The session was an interactive discussion with great practical advice from Drs. Levine and Flaherty tailored to the Forum participants.

Scholar Summary

Authored by Nazli Dizman, MD, City of Hope Comprehensive Cancer Center, Duarte, California, USA

Dr. Prowell has provided a detailed overview of the regulatory aspects of the United States (US) Food and Drug Administration (FDA). Her presentation started with historical incidents involving significant damage to human health at times when drug development and utilization were not regulated. She then discussed current methods of drug development and utilization. The presentation flow included the following:

Expedited drug development pathways: Four different pathways are included in this category: (1) Fast track, (2) priority review, (3) accelerated approval, and (4) breakthrough therapy design. Fast track designation is based on the clinical response to a medication with an acceptable development plan. Priority review is granted for drugs with a significant improvement over drugs currently being used in the same area or for situations in which no alternative exists. Accelerated approval pathway is based on a benefit observed in a surrogate endpoint that is likely to predict clinical benefit. Accelerated approval is granted for products used for serious or life-threatening conditions and is based on the benefit observed in surrogate endpoints. Accelerated approval requires a confirmatory trial and comparative efficacy assessment. These features distinguish accelerated approval from regular approval that applies to any disease type and is based on direct clinical benefit and does not require confirmatory trials or comparative efficacy assessment. A crucial point after accelerated approval is the method of confirming the benefit. This can be achieved in different ways, such as interim analysis of a surrogate endpoint in a randomized setting. Breakthrough therapy designation is granted for drugs intended to treat a serious or life threatening disease which demonstrate significant improvement in at least one clinical endpoint.

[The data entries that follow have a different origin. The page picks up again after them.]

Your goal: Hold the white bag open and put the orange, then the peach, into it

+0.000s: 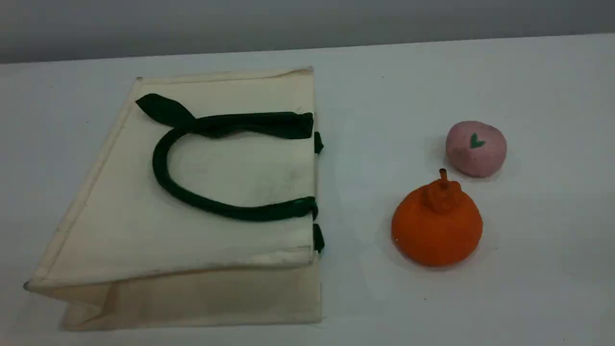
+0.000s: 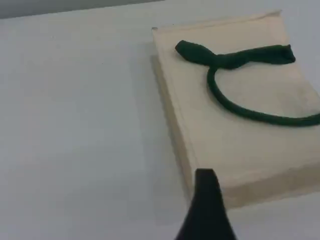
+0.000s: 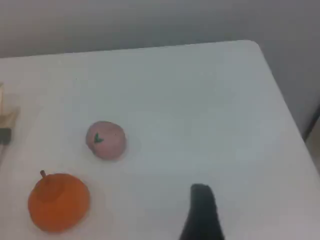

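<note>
The white bag (image 1: 216, 240) lies flat on its side at the table's left, its mouth turned right toward the fruits. One dark green handle (image 1: 156, 163) rests looped on its upper face. The orange (image 1: 436, 226) sits right of the bag, with the peach (image 1: 475, 148) just behind it. Neither arm shows in the scene view. In the left wrist view one black fingertip (image 2: 206, 200) hangs over the bag's (image 2: 250, 145) near corner. In the right wrist view a black fingertip (image 3: 202, 212) hovers above bare table right of the orange (image 3: 58, 201) and peach (image 3: 105, 139). Both grippers hold nothing.
The white table's right edge (image 3: 282, 95) and rounded far corner show in the right wrist view, with a drop beyond. A grey wall (image 1: 307, 19) runs behind the table's far edge.
</note>
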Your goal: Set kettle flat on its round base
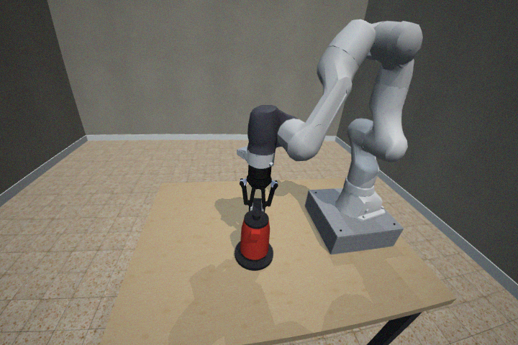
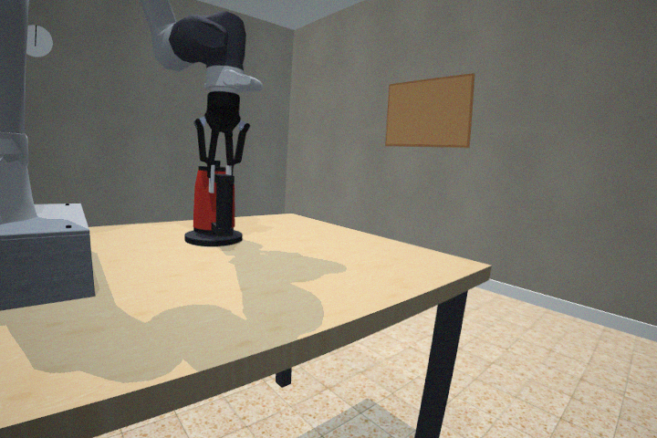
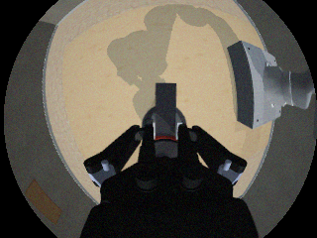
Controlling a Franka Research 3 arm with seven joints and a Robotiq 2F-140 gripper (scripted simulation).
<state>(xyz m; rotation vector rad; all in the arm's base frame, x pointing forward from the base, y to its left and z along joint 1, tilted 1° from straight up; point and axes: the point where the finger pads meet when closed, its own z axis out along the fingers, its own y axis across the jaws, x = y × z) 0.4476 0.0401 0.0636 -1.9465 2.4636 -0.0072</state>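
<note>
The red kettle [image 1: 255,239] with a dark lid stands upright on its round dark base [image 1: 253,261] near the middle of the table. It also shows in the exterior view [image 2: 206,201], on the base [image 2: 213,237], with its dark handle bar [image 2: 224,203] facing the camera. My gripper [image 2: 220,172] points straight down from above and is shut on the top of the handle bar. In the top view the gripper [image 1: 258,208] stands right over the lid. In the wrist view the fingers clasp the dark handle top, and the kettle's body is mostly hidden.
The arm's grey mounting block [image 1: 351,221] stands on the table to the right of the kettle. It also shows at the left of the exterior view [image 2: 29,255]. The table's front edge [image 2: 339,330] is well away from the kettle.
</note>
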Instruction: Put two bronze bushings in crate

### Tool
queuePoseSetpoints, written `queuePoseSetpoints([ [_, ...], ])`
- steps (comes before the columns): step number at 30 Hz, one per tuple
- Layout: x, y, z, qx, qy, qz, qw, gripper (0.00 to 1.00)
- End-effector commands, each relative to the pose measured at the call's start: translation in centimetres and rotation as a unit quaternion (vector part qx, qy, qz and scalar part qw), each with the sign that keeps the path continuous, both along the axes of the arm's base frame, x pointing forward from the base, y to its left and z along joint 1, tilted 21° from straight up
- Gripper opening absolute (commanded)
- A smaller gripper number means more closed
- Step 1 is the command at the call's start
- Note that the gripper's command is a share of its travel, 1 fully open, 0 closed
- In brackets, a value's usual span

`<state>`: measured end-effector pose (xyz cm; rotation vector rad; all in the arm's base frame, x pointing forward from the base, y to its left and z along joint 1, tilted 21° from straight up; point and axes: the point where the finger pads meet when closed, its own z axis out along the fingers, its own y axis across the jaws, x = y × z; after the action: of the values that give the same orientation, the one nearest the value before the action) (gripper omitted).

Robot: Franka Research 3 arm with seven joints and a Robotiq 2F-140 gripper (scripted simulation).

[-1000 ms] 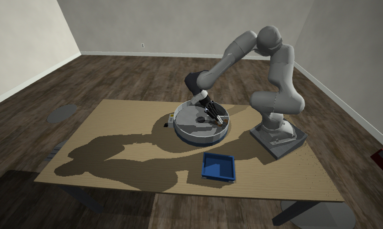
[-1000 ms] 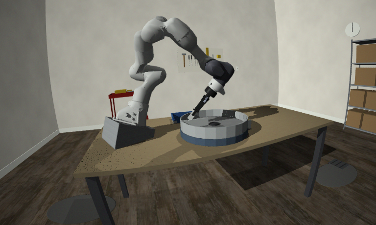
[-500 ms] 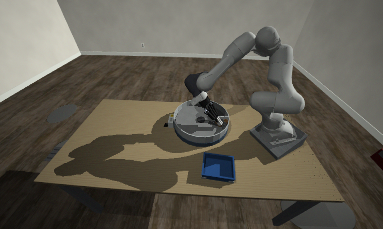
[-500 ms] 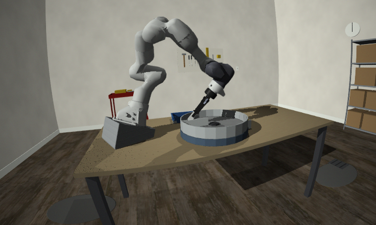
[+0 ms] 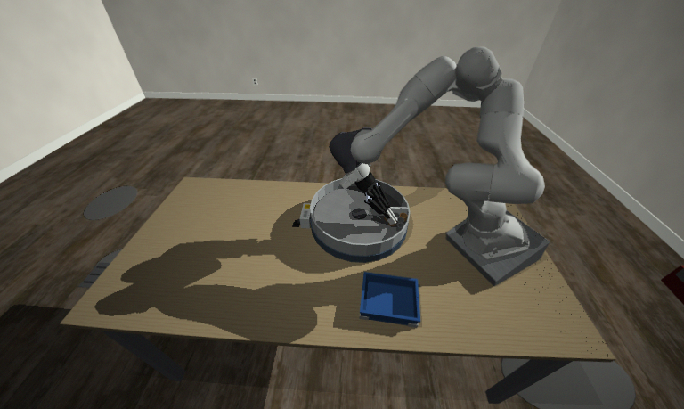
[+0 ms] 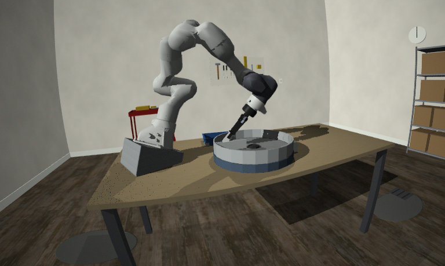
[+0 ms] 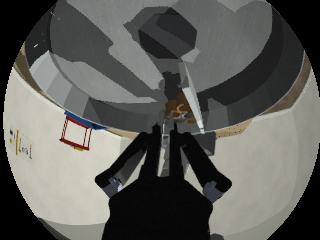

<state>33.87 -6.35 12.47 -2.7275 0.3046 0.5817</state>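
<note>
The turning table (image 5: 360, 249) (image 6: 252, 156) (image 7: 68, 92) is a round grey bowl on a blue base. My gripper (image 5: 392, 216) (image 6: 226, 138) (image 7: 166, 118) is shut, its tips low inside the bowl near the wall on the robot's side. No bushing shows between the fingers. Several brown-orange bushings (image 5: 403, 216) (image 7: 178, 107) lie in a group just beyond the fingertips, beside the divider; their exact number is hard to tell. A grey ring shape shows among them in the wrist view. The blue crate (image 5: 388, 317) (image 6: 213, 137) stands apart on the table; no bushing shows in it.
A thin light divider (image 5: 400, 208) (image 7: 193, 98) runs inside the bowl close to the fingers. The bowl's raised wall surrounds the fingertips. A small control box (image 5: 305, 216) sits at the bowl's left side. The robot's base (image 5: 496, 253) (image 6: 147, 156) stands beside the bowl.
</note>
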Motion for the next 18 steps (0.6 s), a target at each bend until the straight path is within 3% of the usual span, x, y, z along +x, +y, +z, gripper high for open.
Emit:
queuePoseSetpoints([
  [1,0.04,-0.01,-0.08,-0.001,0.001,-0.002,1.0,0.06],
  [17,0.04,-0.01,-0.08,-0.001,0.001,-0.002,1.0,0.06],
  [18,0.04,-0.01,-0.08,-0.001,0.001,-0.002,1.0,0.0],
])
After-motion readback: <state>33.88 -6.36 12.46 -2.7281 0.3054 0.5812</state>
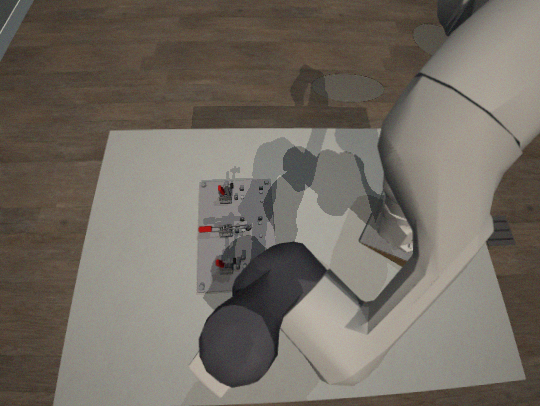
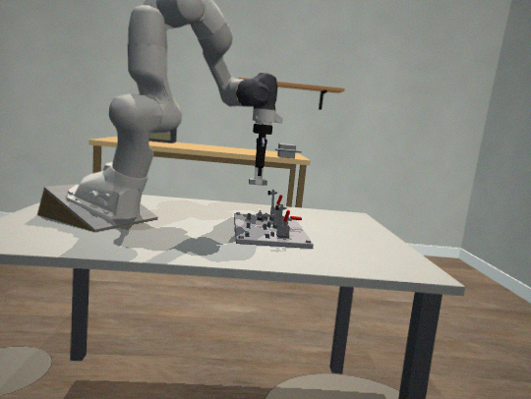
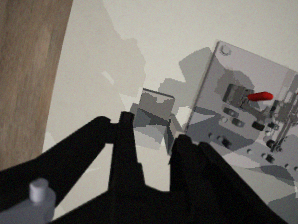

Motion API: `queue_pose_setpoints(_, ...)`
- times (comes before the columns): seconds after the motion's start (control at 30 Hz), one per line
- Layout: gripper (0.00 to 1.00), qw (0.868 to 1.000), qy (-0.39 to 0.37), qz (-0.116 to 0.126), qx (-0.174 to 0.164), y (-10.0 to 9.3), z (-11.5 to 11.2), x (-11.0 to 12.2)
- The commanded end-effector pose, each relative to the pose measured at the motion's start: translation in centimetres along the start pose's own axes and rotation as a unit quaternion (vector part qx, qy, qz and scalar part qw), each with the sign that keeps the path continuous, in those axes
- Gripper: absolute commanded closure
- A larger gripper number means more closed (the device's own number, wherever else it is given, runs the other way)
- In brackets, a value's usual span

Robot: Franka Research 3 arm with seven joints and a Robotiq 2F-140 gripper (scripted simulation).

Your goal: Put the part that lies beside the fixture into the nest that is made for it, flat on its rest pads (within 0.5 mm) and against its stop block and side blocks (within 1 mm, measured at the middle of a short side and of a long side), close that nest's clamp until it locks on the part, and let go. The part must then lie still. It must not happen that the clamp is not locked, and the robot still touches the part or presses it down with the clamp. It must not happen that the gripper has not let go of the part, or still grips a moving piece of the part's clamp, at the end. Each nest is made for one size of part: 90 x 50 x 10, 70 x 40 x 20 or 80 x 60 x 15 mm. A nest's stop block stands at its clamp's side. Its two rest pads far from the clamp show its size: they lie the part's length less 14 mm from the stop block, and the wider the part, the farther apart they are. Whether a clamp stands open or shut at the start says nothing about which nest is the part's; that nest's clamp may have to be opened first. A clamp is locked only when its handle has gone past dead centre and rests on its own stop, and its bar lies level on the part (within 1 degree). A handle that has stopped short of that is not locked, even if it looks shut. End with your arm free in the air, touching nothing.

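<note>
My gripper (image 2: 259, 174) (image 3: 150, 117) is shut on the grey block-shaped part (image 2: 253, 182) (image 3: 158, 103), held well above the table beside the fixture. The top view hides fingers and part under the wrist. The fixture plate (image 1: 207, 210) (image 2: 257, 237) (image 3: 250, 65) carries three clamps in a row. The middle clamp's red handle (image 1: 205, 229) (image 2: 296, 218) lies flat outward, and its bar reaches over its nest; whether it is locked I cannot tell. The red handles of the two outer clamps, one at the top (image 1: 221, 190) and one at the bottom (image 1: 219, 263) in the top view, are raised. An upright bar (image 2: 273, 201) shows on the far clamp.
The arm's base stands on a wedge (image 2: 64, 208) on the table (image 1: 145, 200) (image 2: 344, 246). The dark wrist joint (image 1: 238, 345) hangs near the fixture's lower end in the top view. A wooden bench (image 2: 206, 149) with a grey box (image 2: 286, 150) stands behind the table.
</note>
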State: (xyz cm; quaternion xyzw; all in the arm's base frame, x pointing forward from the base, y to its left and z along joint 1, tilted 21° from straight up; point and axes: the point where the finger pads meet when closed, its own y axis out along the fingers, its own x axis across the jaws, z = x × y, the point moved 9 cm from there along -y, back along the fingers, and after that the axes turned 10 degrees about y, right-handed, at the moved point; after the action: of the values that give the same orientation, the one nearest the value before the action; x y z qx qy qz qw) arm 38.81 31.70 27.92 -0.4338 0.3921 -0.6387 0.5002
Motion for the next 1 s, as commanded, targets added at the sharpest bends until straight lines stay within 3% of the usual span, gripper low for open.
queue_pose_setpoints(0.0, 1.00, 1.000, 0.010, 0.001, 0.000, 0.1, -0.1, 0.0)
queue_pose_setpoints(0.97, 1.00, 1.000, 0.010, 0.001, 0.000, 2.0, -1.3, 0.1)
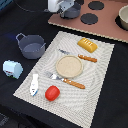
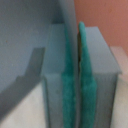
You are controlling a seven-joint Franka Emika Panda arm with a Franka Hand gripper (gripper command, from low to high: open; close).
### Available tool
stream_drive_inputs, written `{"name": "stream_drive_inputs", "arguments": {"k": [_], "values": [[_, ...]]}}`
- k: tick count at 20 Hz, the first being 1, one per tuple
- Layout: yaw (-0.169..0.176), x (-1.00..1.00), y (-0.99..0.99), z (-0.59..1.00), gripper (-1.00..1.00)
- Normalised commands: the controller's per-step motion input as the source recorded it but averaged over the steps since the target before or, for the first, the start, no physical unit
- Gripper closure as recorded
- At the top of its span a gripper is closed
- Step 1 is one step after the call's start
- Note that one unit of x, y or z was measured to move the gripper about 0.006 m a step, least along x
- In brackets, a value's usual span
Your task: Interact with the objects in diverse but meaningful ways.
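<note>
Nothing on the mat looks handled yet, as far as you can judge from these two views. The hand point(image 1: 67, 9) sits at the top centre of the exterior view, over the edge of the pink toy stove point(image 1: 107, 25), well apart from all the toys. In the wrist view its green fingertips point(image 2: 87, 75) are pressed together with only a thin dark seam between them, and nothing is pinched there.

The toys lie spread out lower in the exterior view. The grey pot point(image 1: 31, 46) stands at middle left on the dark counter point(image 1: 15, 105), off the mat. The milk carton point(image 1: 12, 68) is below it, near the left edge. The small white bottle point(image 1: 34, 84) lies on the lower left corner of the woven mat point(image 1: 100, 80), with the red tomato point(image 1: 52, 92) just beside it. The yellow bread loaf point(image 1: 87, 44) rests at the mat's upper right. A tan plate point(image 1: 68, 65) sits mid-mat, a knife point(image 1: 83, 57) above it and a fork point(image 1: 67, 80) below it.

So you have the whole job ahead: the pot looks empty, and you could put the tomato or the loaf in it or on the plate. Any of that first needs the hand brought down the frame and spread open.
</note>
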Motion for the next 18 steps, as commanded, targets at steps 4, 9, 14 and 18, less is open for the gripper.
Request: {"name": "stream_drive_inputs", "arguments": {"k": [4, 9, 14, 18], "values": [[-0.022, -0.3, -0.06, -0.31, 1.0], [0.005, -0.73, 0.18, -0.44, 1.0], [0.012, -0.85, 0.28, -0.4, 1.0], [0.001, -0.92, 0.27, -0.21, 1.0]]}}
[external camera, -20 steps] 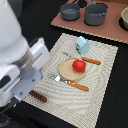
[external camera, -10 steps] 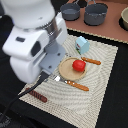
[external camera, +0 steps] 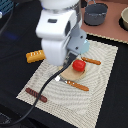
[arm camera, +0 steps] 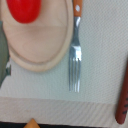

Precision Medicine: Dr. Prowell defines precision medicine in three essential steps: (1) right drug in right patient at the right time, (2) right trial design with right drug in the right population, (3) relevance of results to US population. In order to choose the right drug for the right patient, biomarkers are implemented, and this approach is helpful at different endpoints that include but are not limited to the selection of patients likely to benefit, predicting response, and informing the prognosis. However, there are caveats with biomarkers. Not every drug has identifiable or testable biomarkers, and some drugs may have more than one. Moreover, marker-negative patients should definitely be included early in development. The decision on the right trial program for right drug and patient may have different pathways. Novel trial designs can be used for highly promising agents, and single arm trials might be the answer for situations where no equipoise exists. The application of the results to the United States population should be achieved by modernizing eligibility criteria.

The rest of Dr. Prowell’s presentation included practical issues. The incidents in which randomized trials are not needed were discussed. This option applies to drugs that provide good response rates in an area with unmet need or to drugs with compelling biological rationale in a biomarker-selected population. The importance of using patient-reported outcomes logically was highlighted as well.